#### [Your goal]
Retype the records word for word. Skip every image.

Extracted data entries
= = =

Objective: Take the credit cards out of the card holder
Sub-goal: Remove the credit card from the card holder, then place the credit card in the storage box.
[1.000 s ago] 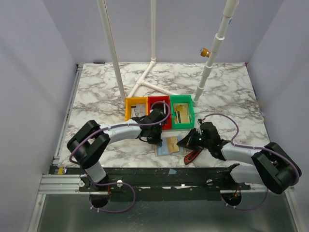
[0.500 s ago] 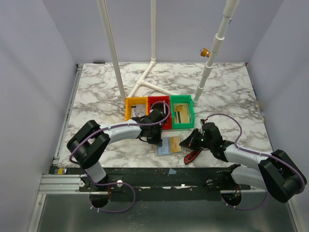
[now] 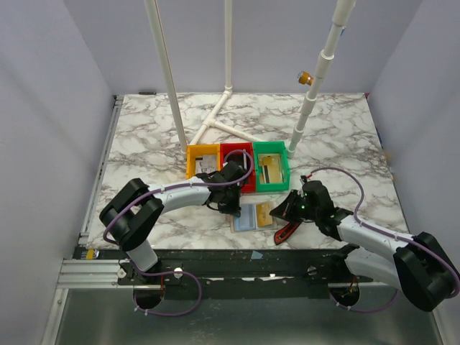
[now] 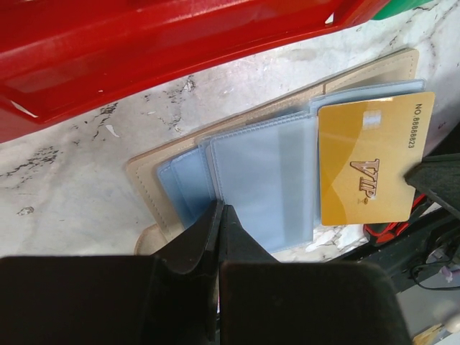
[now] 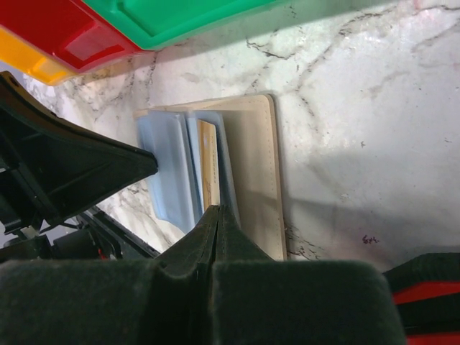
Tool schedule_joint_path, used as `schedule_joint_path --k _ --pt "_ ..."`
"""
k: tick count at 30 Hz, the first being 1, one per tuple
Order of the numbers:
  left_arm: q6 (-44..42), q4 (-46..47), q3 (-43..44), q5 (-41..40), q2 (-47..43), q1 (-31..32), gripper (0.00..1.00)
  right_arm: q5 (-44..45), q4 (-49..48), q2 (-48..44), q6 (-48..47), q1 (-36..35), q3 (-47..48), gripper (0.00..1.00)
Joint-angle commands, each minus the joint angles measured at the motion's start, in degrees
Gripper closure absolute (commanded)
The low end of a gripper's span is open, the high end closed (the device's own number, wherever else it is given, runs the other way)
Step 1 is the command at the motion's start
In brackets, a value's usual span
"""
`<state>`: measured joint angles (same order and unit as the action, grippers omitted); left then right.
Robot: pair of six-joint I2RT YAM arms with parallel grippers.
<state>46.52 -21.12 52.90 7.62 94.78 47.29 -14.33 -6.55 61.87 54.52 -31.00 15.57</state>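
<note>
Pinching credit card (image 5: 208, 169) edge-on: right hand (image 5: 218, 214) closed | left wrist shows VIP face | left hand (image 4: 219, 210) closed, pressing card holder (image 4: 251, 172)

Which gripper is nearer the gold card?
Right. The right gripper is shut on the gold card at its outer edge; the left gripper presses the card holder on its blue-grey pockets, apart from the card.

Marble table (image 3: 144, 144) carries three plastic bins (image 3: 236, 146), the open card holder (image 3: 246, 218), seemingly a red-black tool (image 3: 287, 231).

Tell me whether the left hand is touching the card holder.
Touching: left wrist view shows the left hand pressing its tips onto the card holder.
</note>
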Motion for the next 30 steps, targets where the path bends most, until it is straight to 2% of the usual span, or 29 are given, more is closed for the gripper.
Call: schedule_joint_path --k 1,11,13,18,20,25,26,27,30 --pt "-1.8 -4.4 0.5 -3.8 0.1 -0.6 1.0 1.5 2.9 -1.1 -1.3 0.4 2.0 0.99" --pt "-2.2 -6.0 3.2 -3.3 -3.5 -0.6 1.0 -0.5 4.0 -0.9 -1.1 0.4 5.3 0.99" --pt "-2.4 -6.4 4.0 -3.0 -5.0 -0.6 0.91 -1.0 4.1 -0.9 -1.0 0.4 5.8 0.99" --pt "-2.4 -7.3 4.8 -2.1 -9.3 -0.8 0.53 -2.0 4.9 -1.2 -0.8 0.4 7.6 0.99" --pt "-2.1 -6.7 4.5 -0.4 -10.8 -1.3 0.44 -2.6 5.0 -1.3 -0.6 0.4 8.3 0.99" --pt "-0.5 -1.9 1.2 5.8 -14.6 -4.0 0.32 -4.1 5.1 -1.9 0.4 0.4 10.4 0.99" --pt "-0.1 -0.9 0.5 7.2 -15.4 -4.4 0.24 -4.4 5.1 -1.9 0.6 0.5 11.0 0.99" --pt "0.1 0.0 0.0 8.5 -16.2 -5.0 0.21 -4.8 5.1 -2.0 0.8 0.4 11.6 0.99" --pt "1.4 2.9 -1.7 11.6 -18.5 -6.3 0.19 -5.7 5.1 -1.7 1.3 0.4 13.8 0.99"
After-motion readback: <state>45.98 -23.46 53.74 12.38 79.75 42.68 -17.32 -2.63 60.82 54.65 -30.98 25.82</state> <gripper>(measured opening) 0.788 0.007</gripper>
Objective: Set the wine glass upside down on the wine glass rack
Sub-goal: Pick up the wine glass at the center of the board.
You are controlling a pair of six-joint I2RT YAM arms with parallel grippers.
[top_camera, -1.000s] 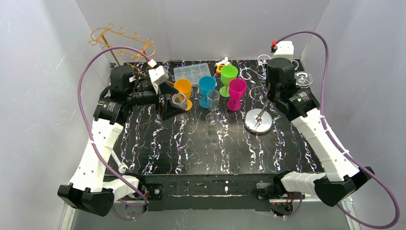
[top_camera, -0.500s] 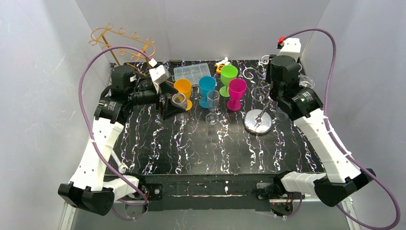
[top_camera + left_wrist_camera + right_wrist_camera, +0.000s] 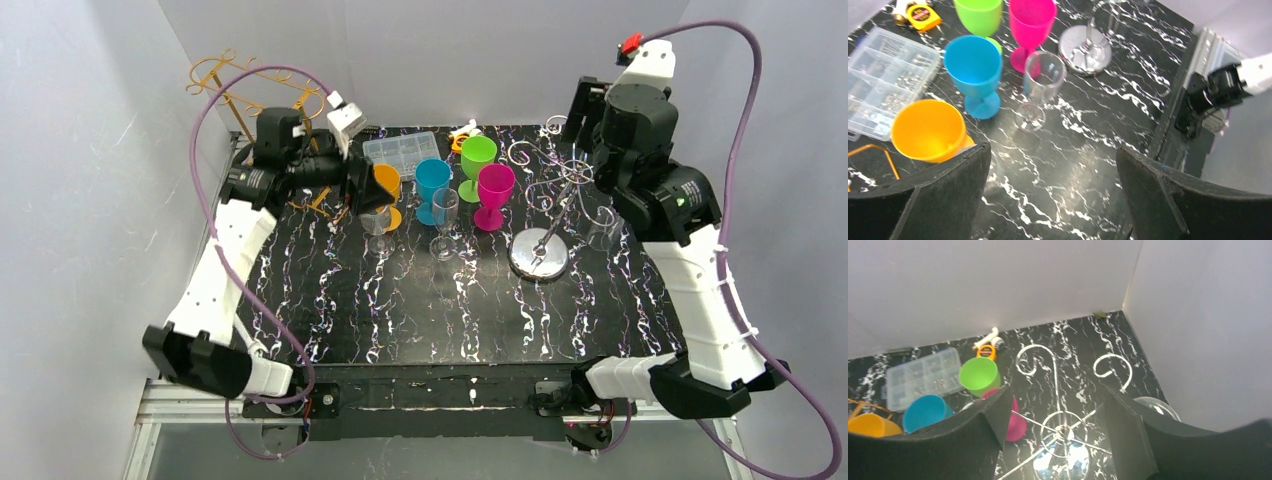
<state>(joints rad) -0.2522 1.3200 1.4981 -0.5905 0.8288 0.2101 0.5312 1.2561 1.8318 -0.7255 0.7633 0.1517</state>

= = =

#### [Task solution]
Objective: Take the credit cards out of the card holder
Sub-goal: Remove the credit card from the card holder, then place the credit card in the storage box.
[1.000 s ago] 
[0.500 s ago] 
[now] 
[now] 
[now] 
Tool schedule_joint_path, used as `schedule_joint_path --k _ --pt "_ ..."`
"""
k: tick count at 30 Hz, the first being 1, one per tuple
Order of the numbers:
  left_arm: q6 (-44..42), q4 (-46..47), q3 (-43..44), q5 (-41..40), q2 (-47..43), q1 (-31..32), gripper (0.00..1.00)
  right_arm: q5 (-44..45), q4 (-49..48), q2 (-48..44), q6 (-48..47), q1 (-36..35), q3 (-47..48), gripper (0.00..1.00)
Joint-angle commands, each minus the joint angles measured at the motion's start, in degrees
Gripper closure absolute (commanded)
The low end of a gripper's span is open, the high end closed (the device's own number, wherever else it is given, runs the other way)
Step 1 is the command at the motion's start
In brackets, a value's usual span
"""
`<state>`: measured joint angles (same order and unit as the action, grippers omitted); left then right.
Robot: pair of six-joint I2RT YAM arms with parallel grippers.
<state>46.52 -21.12 52.90 7.62 94.78 47.29 -14.33 -6.55 61.87 54.52 -31.00 15.57</state>
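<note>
Pinching credit card (image 5: 208, 169) edge-on: right hand (image 5: 218, 214) closed | left wrist shows VIP face | left hand (image 4: 219, 210) closed, pressing card holder (image 4: 251, 172)

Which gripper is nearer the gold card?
Right. The right gripper is shut on the gold card at its outer edge; the left gripper presses the card holder on its blue-grey pockets, apart from the card.

Marble table (image 3: 144, 144) carries three plastic bins (image 3: 236, 146), the open card holder (image 3: 246, 218), seemingly a red-black tool (image 3: 287, 231).

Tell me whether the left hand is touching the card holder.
Touching: left wrist view shows the left hand pressing its tips onto the card holder.
</note>
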Motion for the next 30 steps, targets where the path bends most, until it is straight to 2% of the usual span, or 29 are given, more is closed for the gripper.
Call: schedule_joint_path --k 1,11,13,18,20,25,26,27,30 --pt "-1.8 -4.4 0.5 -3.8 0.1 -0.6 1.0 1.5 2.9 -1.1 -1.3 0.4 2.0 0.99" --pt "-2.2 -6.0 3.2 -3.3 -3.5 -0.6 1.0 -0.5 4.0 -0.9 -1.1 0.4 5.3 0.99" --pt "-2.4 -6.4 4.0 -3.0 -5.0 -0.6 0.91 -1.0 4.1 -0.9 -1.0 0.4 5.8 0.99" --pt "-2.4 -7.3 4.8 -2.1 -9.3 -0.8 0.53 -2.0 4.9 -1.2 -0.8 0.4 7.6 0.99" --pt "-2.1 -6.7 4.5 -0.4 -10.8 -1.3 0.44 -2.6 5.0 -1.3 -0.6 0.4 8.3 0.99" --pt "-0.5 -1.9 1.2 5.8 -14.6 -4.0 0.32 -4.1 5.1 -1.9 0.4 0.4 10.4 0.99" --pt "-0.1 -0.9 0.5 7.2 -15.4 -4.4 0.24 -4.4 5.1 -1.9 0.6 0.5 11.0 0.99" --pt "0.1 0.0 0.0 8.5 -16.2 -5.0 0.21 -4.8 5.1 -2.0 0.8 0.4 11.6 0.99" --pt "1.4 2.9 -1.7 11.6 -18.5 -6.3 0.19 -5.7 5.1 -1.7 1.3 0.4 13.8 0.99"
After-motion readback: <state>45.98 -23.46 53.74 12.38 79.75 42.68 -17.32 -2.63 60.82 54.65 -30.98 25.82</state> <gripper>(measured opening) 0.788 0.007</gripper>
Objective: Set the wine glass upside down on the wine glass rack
Sub-goal: Pick up the wine glass at the center of the board.
You are controlling a pair of six-joint I2RT YAM arms with parallel grippers.
[top_camera, -1.000s] 
[top_camera, -0.500s] 
[top_camera + left_wrist_camera + right_wrist_camera, +0.000s] 
<state>(joints rad) -0.2522 1.3200 1.4981 -0.5905 0.8288 0.2101 0.5312 1.2561 1.8318 -0.7255 0.7633 0.1517</state>

Nothing else belongs to this answer.